Figure 3 demonstrates the large increase in 0-2 km azimuthal shear at around 06:40 UTC, coupled with a very conducive environment for tornadoes (eff. shear ≥ 50 kt, 1-3 km AGL mean wind ≥ 60 kts, 0-1 km storm-relative helicity ~ 400 J/kg) led to the rapid increase in ProbTor. There was very little lightning activity evident with this storm.

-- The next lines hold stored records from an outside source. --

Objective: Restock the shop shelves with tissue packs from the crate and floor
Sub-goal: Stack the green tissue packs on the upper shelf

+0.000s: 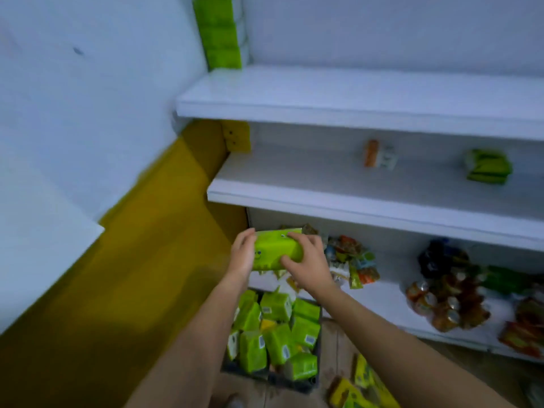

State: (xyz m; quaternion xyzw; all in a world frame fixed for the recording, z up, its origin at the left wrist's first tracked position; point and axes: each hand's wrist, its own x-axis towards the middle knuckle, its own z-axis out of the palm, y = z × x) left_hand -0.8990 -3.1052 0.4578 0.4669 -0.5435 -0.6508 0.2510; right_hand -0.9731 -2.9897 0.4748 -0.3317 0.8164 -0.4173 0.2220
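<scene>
Head camera, looking down: I see both bare hands holding one tissue pack (276, 254) just above the crate (265, 375), level with the front of the lowest shelf. The pack is a soft, lime-green brick in glossy plastic wrap, lying on its long side. It carries a small printed face; any writing is too blurred for me to read. The left hand (243, 254) cups its left end with curled fingers. The right hand (306, 260) grips its right end, fingers over the top and thumb across the front.

The crate is dark, hard-walled and rectangular, filled with more green packs (276, 334) tumbled at angles, several showing white barcode stickers. Right of the crate, yellow-green packs (365, 387) lie on the floor. Above and right of the crate, the smooth white middle shelf (323, 201) bears one green pack (487, 166) and one orange-and-white pack (379, 156). Far above the crate, a tall stack of green packs (222, 33) stands on the top shelf.
</scene>
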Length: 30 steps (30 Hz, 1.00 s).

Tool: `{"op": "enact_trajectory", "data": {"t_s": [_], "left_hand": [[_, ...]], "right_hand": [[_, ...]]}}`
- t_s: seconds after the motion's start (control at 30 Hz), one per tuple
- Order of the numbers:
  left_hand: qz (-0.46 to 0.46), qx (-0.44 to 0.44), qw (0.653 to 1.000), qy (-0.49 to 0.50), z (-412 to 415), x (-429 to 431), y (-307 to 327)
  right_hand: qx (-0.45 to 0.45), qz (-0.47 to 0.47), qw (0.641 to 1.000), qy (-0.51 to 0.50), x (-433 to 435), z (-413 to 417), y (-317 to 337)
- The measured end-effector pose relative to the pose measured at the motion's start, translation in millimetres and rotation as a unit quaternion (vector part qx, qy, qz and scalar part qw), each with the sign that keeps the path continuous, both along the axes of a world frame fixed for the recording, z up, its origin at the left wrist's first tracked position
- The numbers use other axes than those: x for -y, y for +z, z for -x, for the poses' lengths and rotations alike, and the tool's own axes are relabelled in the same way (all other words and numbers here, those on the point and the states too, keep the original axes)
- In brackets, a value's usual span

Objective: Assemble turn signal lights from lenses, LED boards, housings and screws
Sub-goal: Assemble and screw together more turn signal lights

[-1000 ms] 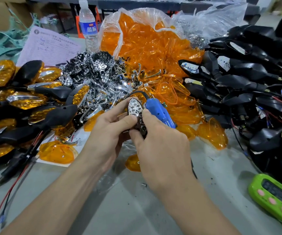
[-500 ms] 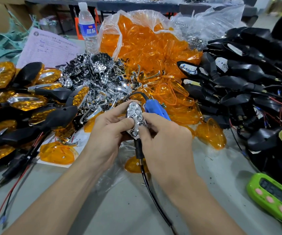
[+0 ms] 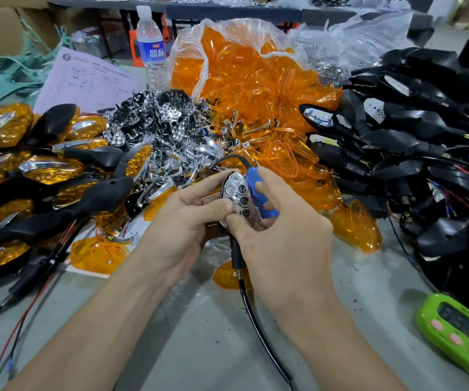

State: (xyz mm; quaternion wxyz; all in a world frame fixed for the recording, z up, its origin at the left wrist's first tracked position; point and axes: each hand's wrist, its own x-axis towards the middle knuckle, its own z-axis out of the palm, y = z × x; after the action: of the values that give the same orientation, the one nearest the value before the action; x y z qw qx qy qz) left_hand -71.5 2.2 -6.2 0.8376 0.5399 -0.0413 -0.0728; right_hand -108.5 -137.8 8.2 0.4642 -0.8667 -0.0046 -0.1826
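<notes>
Beside the right hand's blue screwdriver, left hand pinches the chrome reflector.

— What was shown of the person's body?

— Only two limbs were shown: a bare left hand on a bare left forearm, and a bare right hand on a bare right forearm. Both forearms were cut off by the lower edge of the view.

— How far up were the arms seen uncovered?

— They were seen uncovered from the wrists right to that edge.

— Were any finer details noted on the hands?

— Short-trimmed nails were made out on the left thumb and the right thumb. Knuckle ridges and faint tendon lines were seen across the back of the right hand. Anything finer was lost to blur.
</notes>
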Motion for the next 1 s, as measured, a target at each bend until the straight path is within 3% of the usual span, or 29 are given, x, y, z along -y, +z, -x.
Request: {"op": "enact_trajectory", "data": {"t_s": [0.13,0.3,0.4,0.47,0.53,0.7,0.87,1.0], "left_hand": [[-0.008,-0.006,1.000,-0.012,-0.5,-2.8,-1.2],[-0.014,-0.034,0.999,-0.010,-0.4,-0.5,-2.6],[-0.011,-0.047,0.999,-0.022,-0.4,-1.1,-2.1],[-0.017,-0.051,0.998,-0.024,-0.6,-1.3,-1.0],[-0.032,-0.051,0.998,-0.026,-0.9,-1.4,-0.8],[-0.034,-0.051,0.998,-0.025,-1.2,-1.3,-1.1],[-0.041,-0.054,0.998,0.019,-3.7,-1.2,-6.0],[-0.048,-0.066,0.996,0.041,-4.1,-1.8,-7.0]], "right_hand": [[-0.013,0.041,0.997,0.059,3.0,-1.3,3.6],[0.038,0.056,0.998,0.017,5.1,0.2,3.0],[0.029,-0.070,0.997,0.009,17.2,-8.0,6.1],[-0.021,-0.220,0.975,0.034,28.9,-14.8,8.8],[-0.075,-0.309,0.946,0.068,35.3,-18.8,11.5],[-0.130,-0.391,0.906,0.094,40.2,-23.5,11.0],[-0.134,-0.409,0.881,0.194,44.0,-23.0,15.4],[-0.135,-0.439,0.876,0.148,48.7,-27.5,15.1]]}}
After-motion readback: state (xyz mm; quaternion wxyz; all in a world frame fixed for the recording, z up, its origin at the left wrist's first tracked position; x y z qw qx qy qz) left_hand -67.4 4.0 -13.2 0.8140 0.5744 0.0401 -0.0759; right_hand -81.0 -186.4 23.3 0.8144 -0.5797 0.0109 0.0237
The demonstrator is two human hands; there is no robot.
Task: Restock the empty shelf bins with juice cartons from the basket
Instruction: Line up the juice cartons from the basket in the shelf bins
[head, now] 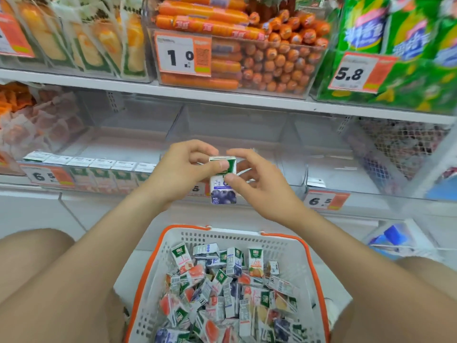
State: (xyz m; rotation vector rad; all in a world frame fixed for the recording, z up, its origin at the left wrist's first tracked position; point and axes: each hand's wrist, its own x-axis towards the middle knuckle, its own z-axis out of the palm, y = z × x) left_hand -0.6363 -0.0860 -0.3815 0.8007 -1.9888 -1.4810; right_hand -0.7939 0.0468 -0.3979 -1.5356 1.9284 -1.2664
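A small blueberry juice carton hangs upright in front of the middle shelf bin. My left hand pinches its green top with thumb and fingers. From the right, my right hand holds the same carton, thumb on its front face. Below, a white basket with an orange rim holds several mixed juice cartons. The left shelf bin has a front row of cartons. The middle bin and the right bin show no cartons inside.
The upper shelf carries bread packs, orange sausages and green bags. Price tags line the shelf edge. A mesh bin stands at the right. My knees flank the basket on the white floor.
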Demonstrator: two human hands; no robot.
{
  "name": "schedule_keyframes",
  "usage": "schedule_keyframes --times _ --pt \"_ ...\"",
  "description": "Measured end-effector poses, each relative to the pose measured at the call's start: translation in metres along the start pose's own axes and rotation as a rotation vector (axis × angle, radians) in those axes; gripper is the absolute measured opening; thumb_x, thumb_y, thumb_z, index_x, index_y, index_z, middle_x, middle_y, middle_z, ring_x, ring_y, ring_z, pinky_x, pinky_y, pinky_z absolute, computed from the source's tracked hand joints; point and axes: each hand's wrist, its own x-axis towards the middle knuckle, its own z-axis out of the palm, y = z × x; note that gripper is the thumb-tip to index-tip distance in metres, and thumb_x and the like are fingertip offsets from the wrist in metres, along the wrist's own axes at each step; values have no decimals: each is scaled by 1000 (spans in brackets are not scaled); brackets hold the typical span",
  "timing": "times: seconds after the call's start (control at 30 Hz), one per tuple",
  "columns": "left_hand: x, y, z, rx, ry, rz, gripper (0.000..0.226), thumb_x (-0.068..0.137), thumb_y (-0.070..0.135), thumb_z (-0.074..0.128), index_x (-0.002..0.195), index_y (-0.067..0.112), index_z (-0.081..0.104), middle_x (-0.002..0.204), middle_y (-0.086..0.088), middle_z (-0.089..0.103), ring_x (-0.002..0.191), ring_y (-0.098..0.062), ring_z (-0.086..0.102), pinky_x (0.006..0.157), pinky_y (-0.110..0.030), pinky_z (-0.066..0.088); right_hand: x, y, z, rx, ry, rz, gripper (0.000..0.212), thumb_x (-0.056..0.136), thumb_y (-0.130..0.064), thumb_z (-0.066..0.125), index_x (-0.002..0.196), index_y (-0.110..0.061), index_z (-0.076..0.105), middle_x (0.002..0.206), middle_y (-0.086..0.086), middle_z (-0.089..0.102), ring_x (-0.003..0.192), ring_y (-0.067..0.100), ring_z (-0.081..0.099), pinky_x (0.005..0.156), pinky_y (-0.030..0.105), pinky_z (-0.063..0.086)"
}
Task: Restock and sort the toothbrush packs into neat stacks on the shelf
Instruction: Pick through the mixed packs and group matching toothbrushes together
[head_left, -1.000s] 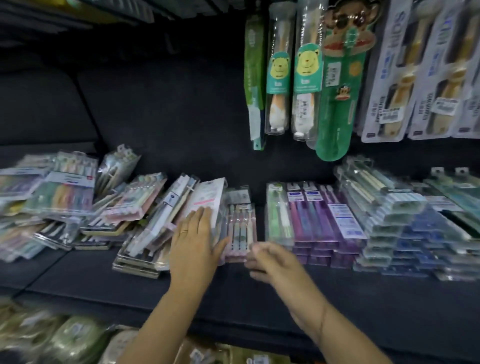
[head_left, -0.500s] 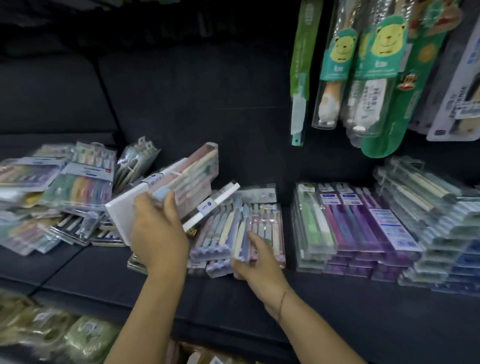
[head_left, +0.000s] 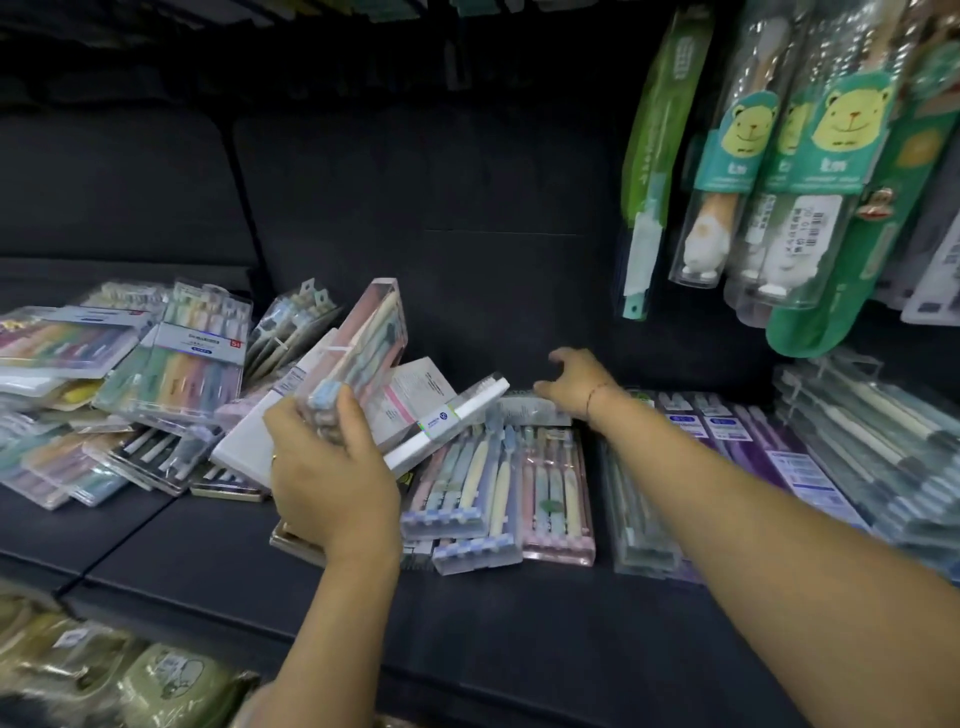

With MRMS v12 now in operations, NWS forecasters can receive ProbSevere output in their offices. There was also an update to the azimuthal shear products in MRMS v12, improving their accuracy and reducing false alarms. This should help reduce the false alarms of algorithms dependent on MRMS azimuthal shear, such as ProbTor.

Fig. 2: Time series of the ProbSevere models as well as local severe storm reports and NWS severe weather warnings.

Fig. 3: Time series of the ProbTor model, select constituent predictors, as well as local severe storm reports and NWS severe weather warnings.